**Instructions to follow**. The response must reproduce exactly every line of the material below holding the word "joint".

**Record excerpts**.
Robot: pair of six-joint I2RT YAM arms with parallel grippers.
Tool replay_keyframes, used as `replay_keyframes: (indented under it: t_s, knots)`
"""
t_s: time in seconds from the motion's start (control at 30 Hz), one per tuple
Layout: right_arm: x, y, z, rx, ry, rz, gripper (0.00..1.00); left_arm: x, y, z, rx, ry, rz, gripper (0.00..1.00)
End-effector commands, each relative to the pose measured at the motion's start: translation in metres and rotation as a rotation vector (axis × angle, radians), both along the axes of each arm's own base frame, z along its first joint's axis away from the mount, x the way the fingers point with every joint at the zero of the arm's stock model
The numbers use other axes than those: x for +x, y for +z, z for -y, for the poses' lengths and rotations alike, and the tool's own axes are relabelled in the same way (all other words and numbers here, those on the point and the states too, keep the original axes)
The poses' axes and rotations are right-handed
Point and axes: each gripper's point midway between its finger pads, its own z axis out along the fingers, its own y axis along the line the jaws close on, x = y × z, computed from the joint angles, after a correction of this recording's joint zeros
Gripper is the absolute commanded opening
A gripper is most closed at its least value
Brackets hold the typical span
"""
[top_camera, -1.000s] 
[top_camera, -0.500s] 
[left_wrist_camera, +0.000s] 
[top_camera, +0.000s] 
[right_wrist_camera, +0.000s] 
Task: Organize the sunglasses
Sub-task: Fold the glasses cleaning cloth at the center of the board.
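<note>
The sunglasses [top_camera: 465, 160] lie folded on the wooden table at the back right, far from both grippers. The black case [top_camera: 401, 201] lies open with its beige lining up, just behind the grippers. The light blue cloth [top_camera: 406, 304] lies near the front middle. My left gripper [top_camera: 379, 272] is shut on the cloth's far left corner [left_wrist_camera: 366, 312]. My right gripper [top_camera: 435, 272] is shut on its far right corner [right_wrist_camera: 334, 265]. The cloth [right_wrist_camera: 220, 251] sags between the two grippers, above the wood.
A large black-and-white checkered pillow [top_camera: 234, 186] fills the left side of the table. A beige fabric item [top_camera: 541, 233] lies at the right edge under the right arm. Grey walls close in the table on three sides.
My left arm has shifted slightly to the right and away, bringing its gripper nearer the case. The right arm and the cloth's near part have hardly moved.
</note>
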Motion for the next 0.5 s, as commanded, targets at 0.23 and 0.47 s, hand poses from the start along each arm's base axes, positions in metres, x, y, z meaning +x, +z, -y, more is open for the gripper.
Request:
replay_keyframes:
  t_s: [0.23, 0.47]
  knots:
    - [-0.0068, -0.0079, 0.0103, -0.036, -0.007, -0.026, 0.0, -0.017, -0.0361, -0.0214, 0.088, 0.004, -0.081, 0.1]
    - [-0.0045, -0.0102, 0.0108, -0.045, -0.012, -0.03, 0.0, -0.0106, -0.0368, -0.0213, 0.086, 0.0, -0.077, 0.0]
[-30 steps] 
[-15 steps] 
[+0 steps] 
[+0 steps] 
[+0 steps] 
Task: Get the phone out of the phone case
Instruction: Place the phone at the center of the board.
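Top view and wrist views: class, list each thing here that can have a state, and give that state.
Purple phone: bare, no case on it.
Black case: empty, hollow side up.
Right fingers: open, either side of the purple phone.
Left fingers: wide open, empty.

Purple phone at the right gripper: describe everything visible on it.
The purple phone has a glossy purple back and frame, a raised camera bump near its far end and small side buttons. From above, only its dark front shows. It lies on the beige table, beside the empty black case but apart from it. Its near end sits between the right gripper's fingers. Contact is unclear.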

**Task solution**.
Robot: pair of six-joint I2RT YAM arms with parallel grippers.
End-effector commands, each relative to the pose measured at the motion's start: translation in metres and rotation as a rotation vector (axis × angle, radians), both along the axes of each arm's own base frame, z along its first joint's axis away from the mount, x the way the fingers point with every joint at the zero of the arm's stock model
Point and axes: each gripper's point midway between its finger pads, its own z axis out along the fingers, its own y axis along the line the jaws close on, x = y × z, computed from the joint angles, after a correction of this recording's joint zeros

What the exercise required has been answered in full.